WHAT IS EXPECTED: Output all of the data below without changing a word, and exclude the pictures.

DATA PROVIDED:
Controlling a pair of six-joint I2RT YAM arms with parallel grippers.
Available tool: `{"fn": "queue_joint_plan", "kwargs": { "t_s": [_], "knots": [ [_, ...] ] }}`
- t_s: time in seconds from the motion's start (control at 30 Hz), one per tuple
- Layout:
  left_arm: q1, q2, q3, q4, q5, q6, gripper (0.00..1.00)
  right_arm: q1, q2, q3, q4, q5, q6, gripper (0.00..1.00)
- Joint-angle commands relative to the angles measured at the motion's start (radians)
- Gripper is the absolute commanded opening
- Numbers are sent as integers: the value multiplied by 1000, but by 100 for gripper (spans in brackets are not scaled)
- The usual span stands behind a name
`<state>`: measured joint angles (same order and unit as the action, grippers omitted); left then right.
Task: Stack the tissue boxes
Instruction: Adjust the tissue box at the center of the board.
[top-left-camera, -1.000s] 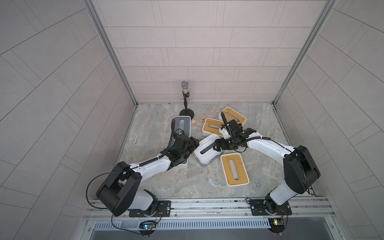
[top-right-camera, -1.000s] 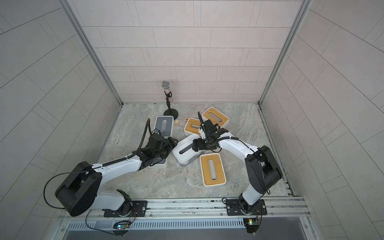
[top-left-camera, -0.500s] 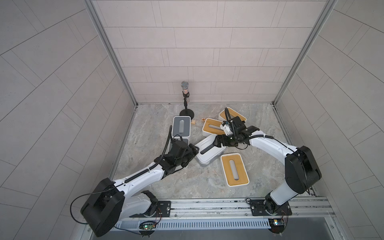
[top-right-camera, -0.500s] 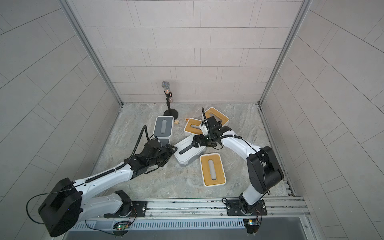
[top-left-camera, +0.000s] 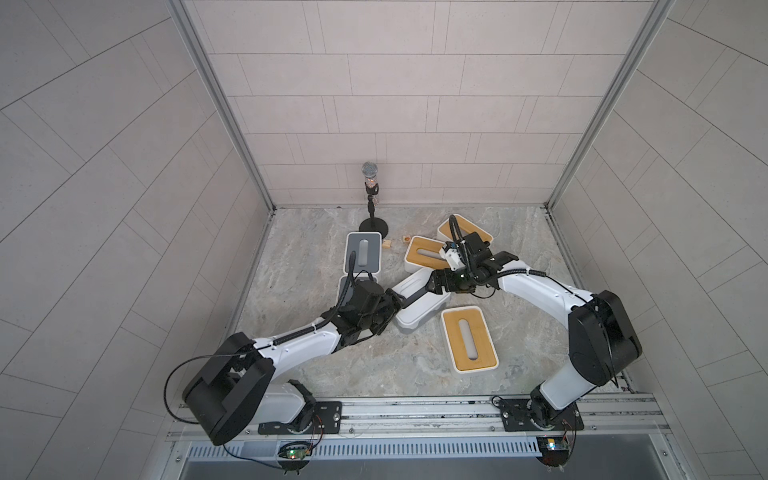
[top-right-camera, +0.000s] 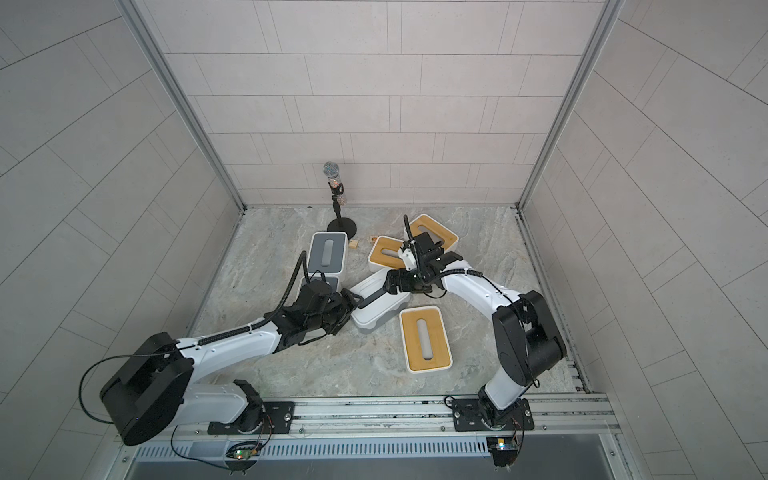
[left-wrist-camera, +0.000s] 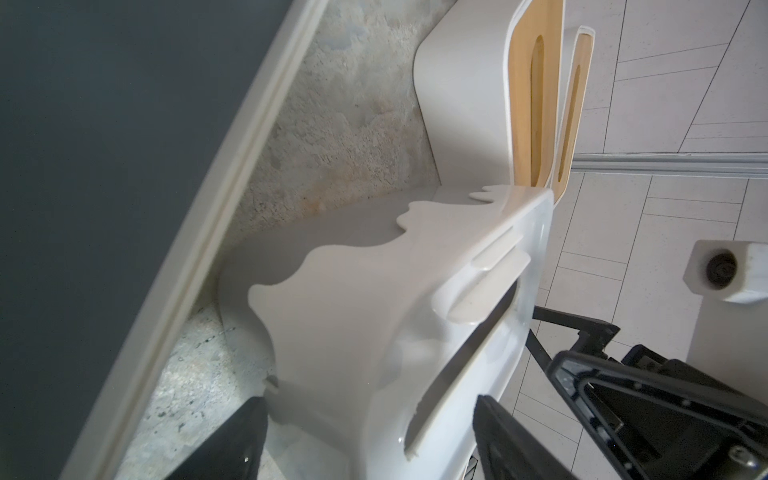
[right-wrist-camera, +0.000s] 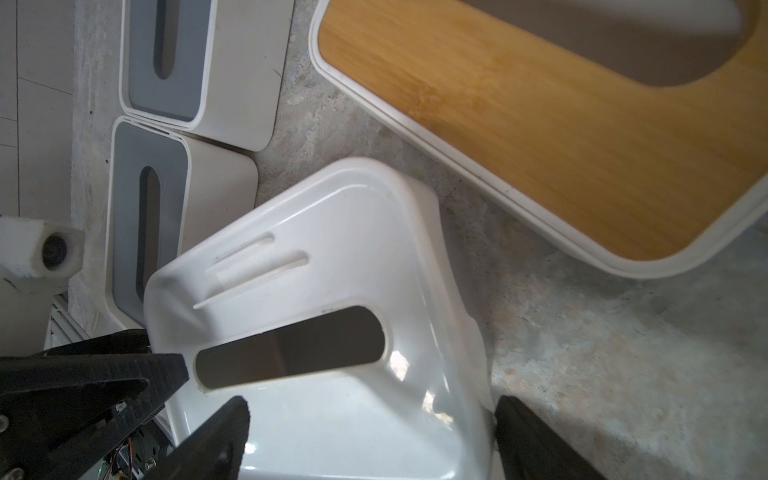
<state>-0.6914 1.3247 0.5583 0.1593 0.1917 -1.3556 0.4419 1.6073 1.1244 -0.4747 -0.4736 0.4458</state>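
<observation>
the white-lidded box (top-left-camera: 419, 306) is found near the middle of the marble table (top-left-camera: 299, 249), lying slantwise between the grey pair and the tan boxes. it is met at opposite ends by the two arms.

in the left wrist view the left gripper (left-wrist-camera: 370, 400) is seen with its jaws set wide. one end of this box fills the space between the fingers (left-wrist-camera: 232, 440). whether the pads bear on it cannot be determined. in the right wrist view the right gripper (right-wrist-camera: 372, 401) is likewise spread wide about the other end. one finger (right-wrist-camera: 536, 444) is just beside the side wall and the other lies across the lid's edge. a firm hold cannot be confirmed there either. the dark oval slot in the lid is seen uncovered.

the far grey box (top-left-camera: 363, 257) stands upright on the left side, and the near grey box (right-wrist-camera: 145, 199) is set directly against its end. the latter is largely covered by the left arm in both top views.

the near tan box (top-left-camera: 469, 338) sits alone, just beside the white-lidded box's near corner. the middle tan box (top-left-camera: 424, 255) is separated from the white-lidded box by a strip of bare table. the far tan box (top-left-camera: 467, 228) is partly covered by the right arm.

two small wooden cubes (top-left-camera: 387, 244) lie between the far grey box and the middle tan box. a microphone stand (top-left-camera: 373, 226) is placed by the back wall.
</observation>
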Motion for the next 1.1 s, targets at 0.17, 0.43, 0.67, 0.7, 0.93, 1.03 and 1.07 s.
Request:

TASK RESPONSE:
Controlling a pair of six-joint I2RT YAM arms with parallel grippers.
Available tool: `{"fn": "queue_joint_plan", "kwargs": { "t_s": [_], "knots": [ [_, ...] ] }}`
- t_s: time in seconds from the motion's start (control at 30 Hz), one per tuple
- Layout:
  left_arm: q1, q2, q3, q4, q5, q6, gripper (0.00..1.00)
  right_arm: q1, q2, q3, q4, q5, q6, gripper (0.00..1.00)
- Joint-angle commands relative to the angles measured at the motion's start (radians)
- Gripper is the absolute commanded opening
- Numbers are sent as integers: the value multiplied by 1000, but by 100 for gripper (spans in brackets are not scaled)
- The usual span stands behind a name
`<state>`: measured joint angles (same order and unit as the action, grippers omitted); left then right.
Task: Stack the tissue boxes
Instruction: Adjust the tissue box at the center of the board.
[top-left-camera, -1.000s] 
[top-right-camera, -1.000s] 
[top-left-camera, -0.500s] 
[top-right-camera, -0.500s] 
[top-left-camera, +0.000s] 
[top-right-camera, +0.000s] 
[left-wrist-camera, +0.000s] 
[right-wrist-camera, +0.000s] 
<state>-0.6914 1.3247 0.5583 0.1593 0.1917 -1.3556 0.4419 1.6073 1.1244 -0.4747 -0.4736 0.4458</state>
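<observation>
the white-lidded box (top-left-camera: 419, 306) is found near the middle of the marble table (top-left-camera: 299, 249), lying slantwise between the grey pair and the tan boxes. it is met at opposite ends by the two arms.

in the left wrist view the left gripper (left-wrist-camera: 370, 400) is seen with its jaws set wide. one end of this box fills the space between the fingers (left-wrist-camera: 232, 440). whether the pads bear on it cannot be determined. in the right wrist view the right gripper (right-wrist-camera: 372, 401) is likewise spread wide about the other end. one finger (right-wrist-camera: 536, 444) is just beside the side wall and the other lies across the lid's edge. a firm hold cannot be confirmed there either. the dark oval slot in the lid is seen uncovered.

the far grey box (top-left-camera: 363, 257) stands upright on the left side, and the near grey box (right-wrist-camera: 145, 199) is set directly against its end. the latter is largely covered by the left arm in both top views.

the near tan box (top-left-camera: 469, 338) sits alone, just beside the white-lidded box's near corner. the middle tan box (top-left-camera: 424, 255) is separated from the white-lidded box by a strip of bare table. the far tan box (top-left-camera: 467, 228) is partly covered by the right arm.

two small wooden cubes (top-left-camera: 387, 244) lie between the far grey box and the middle tan box. a microphone stand (top-left-camera: 373, 226) is placed by the back wall.
</observation>
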Motion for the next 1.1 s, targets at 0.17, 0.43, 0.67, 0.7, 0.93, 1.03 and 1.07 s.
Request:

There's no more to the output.